[Records excerpted from a collection]
---+---

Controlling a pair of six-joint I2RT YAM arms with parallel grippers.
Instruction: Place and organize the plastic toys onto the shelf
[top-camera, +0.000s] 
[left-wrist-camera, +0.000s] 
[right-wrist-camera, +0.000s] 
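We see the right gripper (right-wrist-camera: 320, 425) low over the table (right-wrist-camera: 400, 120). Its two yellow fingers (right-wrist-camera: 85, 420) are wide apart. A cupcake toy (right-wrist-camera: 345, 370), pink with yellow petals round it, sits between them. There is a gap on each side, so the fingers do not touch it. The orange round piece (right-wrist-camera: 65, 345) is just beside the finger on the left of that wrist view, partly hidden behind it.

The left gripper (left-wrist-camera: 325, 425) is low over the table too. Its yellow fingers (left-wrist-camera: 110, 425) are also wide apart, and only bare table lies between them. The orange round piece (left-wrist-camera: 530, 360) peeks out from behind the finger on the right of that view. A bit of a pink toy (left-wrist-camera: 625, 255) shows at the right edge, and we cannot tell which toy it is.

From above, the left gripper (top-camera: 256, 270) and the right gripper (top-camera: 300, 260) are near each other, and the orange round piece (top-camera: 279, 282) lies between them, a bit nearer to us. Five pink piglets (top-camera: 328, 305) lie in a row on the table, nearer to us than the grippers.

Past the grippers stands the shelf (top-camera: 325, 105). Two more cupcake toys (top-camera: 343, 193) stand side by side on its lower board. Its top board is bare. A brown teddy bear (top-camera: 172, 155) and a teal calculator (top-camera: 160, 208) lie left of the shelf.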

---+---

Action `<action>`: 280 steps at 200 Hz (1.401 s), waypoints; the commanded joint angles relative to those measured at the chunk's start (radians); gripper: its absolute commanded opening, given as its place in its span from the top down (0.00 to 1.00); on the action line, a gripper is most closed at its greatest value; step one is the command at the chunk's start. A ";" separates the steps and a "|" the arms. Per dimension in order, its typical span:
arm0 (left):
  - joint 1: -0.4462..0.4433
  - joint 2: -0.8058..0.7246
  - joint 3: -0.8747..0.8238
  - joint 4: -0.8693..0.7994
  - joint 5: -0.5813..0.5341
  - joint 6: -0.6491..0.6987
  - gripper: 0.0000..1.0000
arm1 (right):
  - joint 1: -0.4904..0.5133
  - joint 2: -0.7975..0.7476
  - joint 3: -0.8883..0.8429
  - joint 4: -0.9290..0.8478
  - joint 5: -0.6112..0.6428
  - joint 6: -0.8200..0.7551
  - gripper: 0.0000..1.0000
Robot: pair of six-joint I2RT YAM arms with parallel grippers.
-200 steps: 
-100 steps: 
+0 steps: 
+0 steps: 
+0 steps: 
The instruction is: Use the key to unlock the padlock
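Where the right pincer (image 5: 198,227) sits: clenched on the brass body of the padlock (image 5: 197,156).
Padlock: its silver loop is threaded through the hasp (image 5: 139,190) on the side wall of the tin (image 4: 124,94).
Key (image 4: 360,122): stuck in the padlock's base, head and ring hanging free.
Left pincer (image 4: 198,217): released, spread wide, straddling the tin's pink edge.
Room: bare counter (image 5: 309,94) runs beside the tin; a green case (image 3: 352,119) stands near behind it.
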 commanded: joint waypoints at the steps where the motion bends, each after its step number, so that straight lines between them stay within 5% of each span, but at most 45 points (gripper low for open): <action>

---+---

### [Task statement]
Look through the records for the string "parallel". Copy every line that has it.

### [Exercise answer]
Controlling a pair of six-joint I2RT YAM arms with parallel grippers.
Robot: pair of six-joint I2RT YAM arms with parallel grippers.

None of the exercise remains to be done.